____ Records for processing
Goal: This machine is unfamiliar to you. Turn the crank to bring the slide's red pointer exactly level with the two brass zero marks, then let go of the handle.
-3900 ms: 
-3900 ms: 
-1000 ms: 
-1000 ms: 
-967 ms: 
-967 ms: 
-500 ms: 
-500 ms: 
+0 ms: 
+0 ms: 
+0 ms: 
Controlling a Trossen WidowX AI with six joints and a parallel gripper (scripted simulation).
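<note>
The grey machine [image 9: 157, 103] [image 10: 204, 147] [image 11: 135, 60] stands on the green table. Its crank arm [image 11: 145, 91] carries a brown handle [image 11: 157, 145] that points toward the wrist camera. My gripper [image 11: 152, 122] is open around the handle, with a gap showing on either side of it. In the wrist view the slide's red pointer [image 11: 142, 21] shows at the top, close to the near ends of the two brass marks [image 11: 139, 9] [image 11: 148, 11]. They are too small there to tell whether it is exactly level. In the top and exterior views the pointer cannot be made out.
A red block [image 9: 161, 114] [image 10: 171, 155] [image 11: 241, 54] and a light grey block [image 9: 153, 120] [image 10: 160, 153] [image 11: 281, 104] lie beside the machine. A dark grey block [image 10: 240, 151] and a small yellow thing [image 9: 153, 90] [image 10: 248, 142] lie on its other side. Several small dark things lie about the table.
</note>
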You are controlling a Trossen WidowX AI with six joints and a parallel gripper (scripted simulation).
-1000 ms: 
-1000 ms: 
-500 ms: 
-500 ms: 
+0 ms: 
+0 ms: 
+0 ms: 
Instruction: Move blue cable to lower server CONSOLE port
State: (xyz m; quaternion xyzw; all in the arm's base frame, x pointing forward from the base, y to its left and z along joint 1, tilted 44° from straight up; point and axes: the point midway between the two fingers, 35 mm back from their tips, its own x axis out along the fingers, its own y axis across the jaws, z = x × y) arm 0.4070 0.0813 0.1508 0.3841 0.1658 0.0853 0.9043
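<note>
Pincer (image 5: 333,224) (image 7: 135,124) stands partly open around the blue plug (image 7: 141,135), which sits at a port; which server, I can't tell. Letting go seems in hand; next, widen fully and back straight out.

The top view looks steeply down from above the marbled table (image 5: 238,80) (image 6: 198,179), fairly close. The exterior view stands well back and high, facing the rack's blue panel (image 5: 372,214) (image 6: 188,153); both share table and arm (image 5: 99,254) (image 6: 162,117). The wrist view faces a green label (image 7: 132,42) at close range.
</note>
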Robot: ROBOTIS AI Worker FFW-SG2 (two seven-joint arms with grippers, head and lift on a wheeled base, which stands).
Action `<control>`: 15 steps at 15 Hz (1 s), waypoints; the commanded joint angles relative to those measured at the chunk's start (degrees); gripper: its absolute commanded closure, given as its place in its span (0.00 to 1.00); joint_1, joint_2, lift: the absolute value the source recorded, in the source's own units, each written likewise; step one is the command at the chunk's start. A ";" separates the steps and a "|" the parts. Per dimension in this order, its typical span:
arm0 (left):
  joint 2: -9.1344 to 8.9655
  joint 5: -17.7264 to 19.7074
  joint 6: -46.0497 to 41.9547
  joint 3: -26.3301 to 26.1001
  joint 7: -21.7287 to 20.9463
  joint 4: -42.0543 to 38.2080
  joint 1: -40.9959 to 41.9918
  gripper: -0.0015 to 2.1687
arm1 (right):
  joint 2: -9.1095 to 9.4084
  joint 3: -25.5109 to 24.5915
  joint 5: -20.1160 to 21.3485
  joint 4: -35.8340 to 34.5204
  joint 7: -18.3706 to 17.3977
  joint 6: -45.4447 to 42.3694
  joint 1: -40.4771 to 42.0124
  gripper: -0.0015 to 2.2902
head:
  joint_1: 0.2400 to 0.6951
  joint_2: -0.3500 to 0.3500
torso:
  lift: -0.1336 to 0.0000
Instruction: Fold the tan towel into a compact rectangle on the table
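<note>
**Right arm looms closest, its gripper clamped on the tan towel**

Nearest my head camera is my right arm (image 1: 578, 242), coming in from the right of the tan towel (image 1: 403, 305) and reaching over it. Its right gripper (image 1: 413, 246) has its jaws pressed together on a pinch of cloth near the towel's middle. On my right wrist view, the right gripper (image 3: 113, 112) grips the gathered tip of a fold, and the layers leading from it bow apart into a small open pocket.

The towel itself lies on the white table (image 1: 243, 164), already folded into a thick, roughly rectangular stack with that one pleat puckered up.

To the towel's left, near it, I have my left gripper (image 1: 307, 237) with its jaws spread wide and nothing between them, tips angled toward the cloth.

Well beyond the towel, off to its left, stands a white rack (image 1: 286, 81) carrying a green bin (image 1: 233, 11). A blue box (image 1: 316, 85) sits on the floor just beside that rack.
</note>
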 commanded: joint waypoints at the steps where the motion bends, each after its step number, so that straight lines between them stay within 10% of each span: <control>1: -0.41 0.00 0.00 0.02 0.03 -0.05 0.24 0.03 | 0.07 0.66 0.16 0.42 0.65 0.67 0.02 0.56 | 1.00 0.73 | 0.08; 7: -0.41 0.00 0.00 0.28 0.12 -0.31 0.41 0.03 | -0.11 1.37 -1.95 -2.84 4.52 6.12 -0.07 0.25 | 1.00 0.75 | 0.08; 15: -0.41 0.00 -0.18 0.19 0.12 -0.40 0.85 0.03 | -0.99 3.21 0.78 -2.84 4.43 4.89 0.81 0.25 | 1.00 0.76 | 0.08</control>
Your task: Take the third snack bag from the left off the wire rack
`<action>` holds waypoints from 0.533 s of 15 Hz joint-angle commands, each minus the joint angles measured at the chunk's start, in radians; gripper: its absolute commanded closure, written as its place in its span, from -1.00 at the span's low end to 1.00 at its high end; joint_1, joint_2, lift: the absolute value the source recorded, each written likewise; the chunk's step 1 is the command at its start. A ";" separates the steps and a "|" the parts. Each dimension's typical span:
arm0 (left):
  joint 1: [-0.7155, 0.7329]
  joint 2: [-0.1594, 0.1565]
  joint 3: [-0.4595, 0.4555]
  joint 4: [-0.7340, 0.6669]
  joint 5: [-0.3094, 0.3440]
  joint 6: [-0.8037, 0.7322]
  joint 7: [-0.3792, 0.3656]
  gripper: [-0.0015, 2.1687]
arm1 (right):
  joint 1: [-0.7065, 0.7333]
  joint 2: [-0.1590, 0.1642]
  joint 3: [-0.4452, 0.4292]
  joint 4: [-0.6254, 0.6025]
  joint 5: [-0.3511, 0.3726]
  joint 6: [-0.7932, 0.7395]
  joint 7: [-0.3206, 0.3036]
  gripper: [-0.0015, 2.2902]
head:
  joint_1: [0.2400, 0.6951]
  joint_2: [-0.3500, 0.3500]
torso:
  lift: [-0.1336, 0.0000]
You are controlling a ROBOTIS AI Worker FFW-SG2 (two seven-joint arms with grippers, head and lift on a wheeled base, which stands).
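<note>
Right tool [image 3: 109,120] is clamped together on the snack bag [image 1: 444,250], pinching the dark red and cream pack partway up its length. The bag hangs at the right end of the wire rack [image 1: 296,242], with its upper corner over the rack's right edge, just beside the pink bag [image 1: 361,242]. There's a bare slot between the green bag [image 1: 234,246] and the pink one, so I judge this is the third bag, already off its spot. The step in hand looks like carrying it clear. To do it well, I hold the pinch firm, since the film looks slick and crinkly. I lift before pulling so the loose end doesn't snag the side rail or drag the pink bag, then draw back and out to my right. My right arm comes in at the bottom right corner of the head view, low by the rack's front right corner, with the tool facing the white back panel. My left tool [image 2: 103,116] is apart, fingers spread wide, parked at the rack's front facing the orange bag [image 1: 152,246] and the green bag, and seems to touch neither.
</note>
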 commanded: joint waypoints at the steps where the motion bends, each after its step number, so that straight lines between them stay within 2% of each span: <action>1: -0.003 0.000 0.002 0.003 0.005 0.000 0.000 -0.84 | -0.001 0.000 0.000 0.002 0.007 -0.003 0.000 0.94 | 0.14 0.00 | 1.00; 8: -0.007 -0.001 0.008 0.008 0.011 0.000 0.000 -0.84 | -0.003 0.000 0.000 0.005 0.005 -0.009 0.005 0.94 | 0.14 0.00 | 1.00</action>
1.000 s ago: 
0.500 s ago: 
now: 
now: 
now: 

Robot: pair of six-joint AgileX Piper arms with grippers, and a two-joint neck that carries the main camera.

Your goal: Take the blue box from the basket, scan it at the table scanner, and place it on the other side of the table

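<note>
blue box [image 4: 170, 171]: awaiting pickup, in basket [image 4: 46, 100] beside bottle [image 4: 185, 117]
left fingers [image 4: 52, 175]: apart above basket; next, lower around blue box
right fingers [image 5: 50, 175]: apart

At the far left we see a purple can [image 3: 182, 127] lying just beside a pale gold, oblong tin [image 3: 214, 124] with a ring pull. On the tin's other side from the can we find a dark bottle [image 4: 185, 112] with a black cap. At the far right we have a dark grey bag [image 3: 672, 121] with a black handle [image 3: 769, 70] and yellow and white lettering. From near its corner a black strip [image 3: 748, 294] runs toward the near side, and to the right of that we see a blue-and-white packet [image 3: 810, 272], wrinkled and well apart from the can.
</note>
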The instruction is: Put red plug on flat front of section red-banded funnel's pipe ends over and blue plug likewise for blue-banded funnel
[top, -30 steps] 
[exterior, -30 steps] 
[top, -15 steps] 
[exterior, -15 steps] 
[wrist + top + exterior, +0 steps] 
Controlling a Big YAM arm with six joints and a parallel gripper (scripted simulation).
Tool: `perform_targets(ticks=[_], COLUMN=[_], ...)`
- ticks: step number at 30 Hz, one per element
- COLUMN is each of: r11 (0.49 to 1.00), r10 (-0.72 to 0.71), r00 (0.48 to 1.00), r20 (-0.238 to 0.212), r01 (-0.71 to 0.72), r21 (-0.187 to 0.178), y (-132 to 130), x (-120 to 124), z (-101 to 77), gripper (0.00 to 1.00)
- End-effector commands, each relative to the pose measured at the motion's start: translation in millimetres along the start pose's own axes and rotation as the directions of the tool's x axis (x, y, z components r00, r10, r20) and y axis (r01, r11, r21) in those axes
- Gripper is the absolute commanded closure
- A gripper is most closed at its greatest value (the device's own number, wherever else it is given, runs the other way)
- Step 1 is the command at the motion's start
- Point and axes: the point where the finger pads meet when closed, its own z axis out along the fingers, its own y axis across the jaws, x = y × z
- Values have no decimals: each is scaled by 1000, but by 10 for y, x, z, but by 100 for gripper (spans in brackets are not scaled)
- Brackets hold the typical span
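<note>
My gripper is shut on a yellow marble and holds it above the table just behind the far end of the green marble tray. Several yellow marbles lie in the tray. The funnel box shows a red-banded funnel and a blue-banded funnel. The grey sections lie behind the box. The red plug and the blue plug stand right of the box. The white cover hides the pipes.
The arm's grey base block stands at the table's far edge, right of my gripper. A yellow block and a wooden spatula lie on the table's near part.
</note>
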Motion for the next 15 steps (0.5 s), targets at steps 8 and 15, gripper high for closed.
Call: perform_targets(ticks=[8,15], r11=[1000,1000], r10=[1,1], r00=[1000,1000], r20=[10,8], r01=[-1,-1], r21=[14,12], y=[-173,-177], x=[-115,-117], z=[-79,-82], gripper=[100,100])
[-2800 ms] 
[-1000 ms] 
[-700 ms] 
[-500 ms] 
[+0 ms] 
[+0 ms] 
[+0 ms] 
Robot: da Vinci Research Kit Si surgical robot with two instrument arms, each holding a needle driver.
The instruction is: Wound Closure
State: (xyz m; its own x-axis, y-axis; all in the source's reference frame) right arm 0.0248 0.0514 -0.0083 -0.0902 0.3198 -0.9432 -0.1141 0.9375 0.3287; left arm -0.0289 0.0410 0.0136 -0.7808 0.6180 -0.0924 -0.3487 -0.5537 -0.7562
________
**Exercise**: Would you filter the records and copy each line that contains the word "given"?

**Answer section**:
Action `<control>`: 15 steps at 15 Hz (1 s), waypoints; the commanded joint angles relative to those measured at the chunk's start (degrees); gripper: its absolute commanded closure, given as its place in its span (0.00 to 1.00); joint_1, joint_2, lift: the absolute value the source recorded, in the source's own units, each written likewise; step one is the command at the chunk's start. A ";" separates the steps and a "|" the parts. Per dimension in this order, its typical span:
- A gripper is most closed at its greatest value (the device's own number, wherever else it is given, runs the other way)

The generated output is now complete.